I also thought she was a hawks bill sea turtle, but I was wrong, goes to show you how I know about sea turtles. Freja is a subadult Loggerhead sea turtle. Turns out I’d switched the name and image in my head between the Leatherback and the Loggerhead sea turtle. I don’t know why but that huge black shell of the Leatherback that hangs in the Turtle Hospital had stuck in my head. So, Freja is a Loggerehead sea turtle and is a common species here in the Keys. All sea turtles are endangered, so common is a relative term.

There was no turtle to rescue this morning but there was a piece of plastic in the surf. Sea Turtles have poor eyesight and most are very fond of jellyfish. In the water a plastic bag looks like a jellyfish to them, but the plastic bag, or enough plastic, can kill them. So, if you want to save a sea turtle take a few minutes to clean up any beach you’re on, and think that with every piece of trash you pick up you may be saving a sea turtle’s life. By that math, I saved four of them this morning, because that’s how many pieces of plastic I found on the beach. So, I’ve helped Freja and all her relatives, and the beach in front of the house looks better. I mean, really, guys, do we want to be swimming through plastic bags and other garbage? I know I don’t.

And, last, but not least: Happy Fourth of July! To those of you not in America, or unfamiliar with the holiday, it’s American Independence Day! We celebrate with fireworks, grilling meat, picnics, getting too much sun, being in, or near, water if we can, and some add alcohol. I do not recommend large amounts of alcohol with water, sun, grilling over open flame, and fireworks. It just sounds like a good way to drowned, sunburn, just plain burn, and blow your hand off. Enjoy, but be careful out there.

Sea Turtle Rescue the Short Version

By 8:00 AM this morning we’d rescued a sea turtle and I’d helped load it into the back of the ambulance for the Turtle Hospital. Yep, it is a hospital just for sea turtles. They are slow moving, and can be large animals, so they, like manatees take a lot of boat damage. They also get caught in fishing lines, swallow baited hooks, garbage, and basically struggle to share their oceans with us.

This morning I woke in the black dark so early that it was still night. I tried to convince myself to go back to sleep, vacation and all, but it was no use, I was awake. I slipped out of bed, trying not to wake Jon, there was no need for both of us to get up this early. I grabbed a pair of cargo shorts on the way out, and a swim suit, because that was all the clothes I had without opening drawers and closets. Jon’s parents, our daughter, Trinity, were all asnooze in their beds. Why was I up? I had no idea.
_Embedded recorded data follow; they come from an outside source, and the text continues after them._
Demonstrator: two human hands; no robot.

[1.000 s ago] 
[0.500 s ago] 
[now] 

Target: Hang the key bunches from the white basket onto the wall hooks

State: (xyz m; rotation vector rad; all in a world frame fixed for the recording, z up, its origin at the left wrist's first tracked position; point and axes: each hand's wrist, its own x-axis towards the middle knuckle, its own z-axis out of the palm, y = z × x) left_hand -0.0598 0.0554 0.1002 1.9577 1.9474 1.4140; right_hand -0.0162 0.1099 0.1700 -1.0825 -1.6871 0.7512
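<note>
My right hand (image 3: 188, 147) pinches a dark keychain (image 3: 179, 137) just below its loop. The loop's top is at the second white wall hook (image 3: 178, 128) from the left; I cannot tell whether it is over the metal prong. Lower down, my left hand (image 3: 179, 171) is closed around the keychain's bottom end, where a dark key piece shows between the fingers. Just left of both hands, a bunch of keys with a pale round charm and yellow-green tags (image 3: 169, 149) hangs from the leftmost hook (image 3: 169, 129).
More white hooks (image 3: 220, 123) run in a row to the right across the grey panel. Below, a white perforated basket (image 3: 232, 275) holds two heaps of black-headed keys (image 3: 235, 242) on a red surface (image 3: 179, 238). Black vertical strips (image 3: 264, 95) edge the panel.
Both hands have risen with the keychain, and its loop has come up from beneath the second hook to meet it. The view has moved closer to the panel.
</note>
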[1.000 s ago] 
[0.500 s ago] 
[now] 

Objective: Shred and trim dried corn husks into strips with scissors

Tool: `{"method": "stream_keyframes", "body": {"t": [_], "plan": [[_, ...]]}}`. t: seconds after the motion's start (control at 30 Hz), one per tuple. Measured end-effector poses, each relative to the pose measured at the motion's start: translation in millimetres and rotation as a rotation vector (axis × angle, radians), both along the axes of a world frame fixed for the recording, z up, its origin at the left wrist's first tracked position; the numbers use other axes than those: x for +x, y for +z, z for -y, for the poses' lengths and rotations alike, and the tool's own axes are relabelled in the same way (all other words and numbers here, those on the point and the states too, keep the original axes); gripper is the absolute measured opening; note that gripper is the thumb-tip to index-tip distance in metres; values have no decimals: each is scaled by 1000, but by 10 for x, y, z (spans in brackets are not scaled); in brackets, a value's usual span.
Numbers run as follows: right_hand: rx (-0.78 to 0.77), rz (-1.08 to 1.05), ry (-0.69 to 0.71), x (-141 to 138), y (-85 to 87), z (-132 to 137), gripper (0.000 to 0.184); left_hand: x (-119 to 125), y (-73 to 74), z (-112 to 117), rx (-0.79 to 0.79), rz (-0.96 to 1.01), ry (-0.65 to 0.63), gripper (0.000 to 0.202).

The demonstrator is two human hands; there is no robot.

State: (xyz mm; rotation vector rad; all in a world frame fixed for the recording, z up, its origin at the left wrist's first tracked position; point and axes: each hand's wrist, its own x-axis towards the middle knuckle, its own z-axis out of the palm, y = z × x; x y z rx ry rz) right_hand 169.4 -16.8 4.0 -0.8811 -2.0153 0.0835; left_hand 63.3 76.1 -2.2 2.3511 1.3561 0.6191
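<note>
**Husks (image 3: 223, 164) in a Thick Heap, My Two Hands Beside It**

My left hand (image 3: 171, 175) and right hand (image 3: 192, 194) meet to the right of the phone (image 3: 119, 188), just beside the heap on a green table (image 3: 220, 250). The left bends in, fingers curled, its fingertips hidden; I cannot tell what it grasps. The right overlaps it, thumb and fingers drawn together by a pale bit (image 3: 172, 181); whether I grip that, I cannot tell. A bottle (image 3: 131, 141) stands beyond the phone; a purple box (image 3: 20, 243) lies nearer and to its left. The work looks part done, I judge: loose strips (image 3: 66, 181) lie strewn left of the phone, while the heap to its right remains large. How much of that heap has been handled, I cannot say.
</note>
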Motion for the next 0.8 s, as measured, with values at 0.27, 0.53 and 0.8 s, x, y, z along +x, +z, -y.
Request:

I’ll write, get my pages for the day done and out of the way. I’d make this odd version of insomnia work for me. I made tea and while it was brewing discovered my computer was dead. Keyboard frozen, and couldn’t even power it off, just the frozen screen. So now I was up in the dark and couldn’t work. Crap. I started to let the whole situation ruin my mood on my lovely vacation, but in the end I took my tea out to the balcony and took a few deep breaths. I’m a big believer that if you’re walking your path and doing what Deity has planned for you there are very few coincidences, so there was a reason that I was up butt-early with a broken computer on vacation. I was supposed to see something that wouldn’t have been there later, or experience something that would be gone later. I waited to figure out what it was, and as it got light enough to see the water I saw the reason I was up early. There was a sea turtle in the surf on the beach below.

I grabbed binoculars and watched it raise it’s head to breath and then go just under the surface. I’d never seen one up this close before, not in the wild. I thought the turtle had nested on our beach, and I was seeing it’s return to the sea. I thought, that was so worth getting up early and I said a thank you that I was here watching, then things got weird. She seemed to be taking a long time to swim out to sea. I went down to the beach to see if I could find drag marks where she’d come to shore, but there were none. She was back in sight now, and I could follow her with my bare eyes. I called Jon on my iPhone that I’d shoved in my cargo pocket. “Sea Turtle, I’m on the beach, get a camera.” His sleepy voice didn’t even argue. I love my husband.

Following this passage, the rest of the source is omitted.